**WHAT TO PRODUCE:**
Your answer should restate each line of the data below word for word.

Collected data
******
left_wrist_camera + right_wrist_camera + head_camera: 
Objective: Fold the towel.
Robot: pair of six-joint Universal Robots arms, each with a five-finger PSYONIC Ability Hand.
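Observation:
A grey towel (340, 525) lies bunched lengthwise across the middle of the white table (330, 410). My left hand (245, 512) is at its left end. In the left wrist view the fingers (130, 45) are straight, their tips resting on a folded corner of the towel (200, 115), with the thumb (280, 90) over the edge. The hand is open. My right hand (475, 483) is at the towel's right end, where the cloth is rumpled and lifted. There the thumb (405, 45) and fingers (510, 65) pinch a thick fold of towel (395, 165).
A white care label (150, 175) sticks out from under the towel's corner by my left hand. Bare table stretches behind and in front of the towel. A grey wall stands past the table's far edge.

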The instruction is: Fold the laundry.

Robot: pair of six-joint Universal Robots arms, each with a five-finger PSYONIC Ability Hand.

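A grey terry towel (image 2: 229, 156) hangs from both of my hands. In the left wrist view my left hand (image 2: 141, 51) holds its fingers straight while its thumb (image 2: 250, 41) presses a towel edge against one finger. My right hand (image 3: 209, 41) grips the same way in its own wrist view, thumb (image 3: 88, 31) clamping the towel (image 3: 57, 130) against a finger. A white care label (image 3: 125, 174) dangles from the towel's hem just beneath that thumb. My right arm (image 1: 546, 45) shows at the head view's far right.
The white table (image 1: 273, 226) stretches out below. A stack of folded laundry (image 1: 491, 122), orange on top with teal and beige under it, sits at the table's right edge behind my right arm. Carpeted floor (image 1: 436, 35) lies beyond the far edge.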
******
**RESPONSE:**
left_wrist_camera + right_wrist_camera + head_camera: 
Objective: Fold the towel.
Robot: pair of six-joint Universal Robots arms, each with a five-finger PSYONIC Ability Hand.
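Observation:
A grey towel (340, 525) lies bunched lengthwise across the middle of the white table (330, 410). My left hand (245, 512) is at its left end. In the left wrist view the fingers (130, 45) are straight, their tips resting on a folded corner of the towel (200, 115), with the thumb (280, 90) over the edge. The hand is open. My right hand (475, 483) is at the towel's right end, where the cloth is rumpled and lifted. There the thumb (405, 45) and fingers (510, 65) pinch a thick fold of towel (395, 165).
A white care label (150, 175) sticks out from under the towel's corner by my left hand. Bare table stretches behind and in front of the towel. A grey wall stands past the table's far edge.
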
The instruction is: Fold the laundry.

Robot: pair of six-joint Universal Robots arms, each with a five-finger PSYONIC Ability Hand.

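A grey terry towel (image 2: 229, 156) hangs from both of my hands. In the left wrist view my left hand (image 2: 141, 51) holds its fingers straight while its thumb (image 2: 250, 41) presses a towel edge against one finger. My right hand (image 3: 209, 41) grips the same way in its own wrist view, thumb (image 3: 88, 31) clamping the towel (image 3: 57, 130) against a finger. A white care label (image 3: 125, 174) dangles from the towel's hem just beneath that thumb. My right arm (image 1: 546, 45) shows at the head view's far right.
The white table (image 1: 273, 226) stretches out below. A stack of folded laundry (image 1: 491, 122), orange on top with teal and beige under it, sits at the table's right edge behind my right arm. Carpeted floor (image 1: 436, 35) lies beyond the far edge.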

With the answer given, the exercise is closed.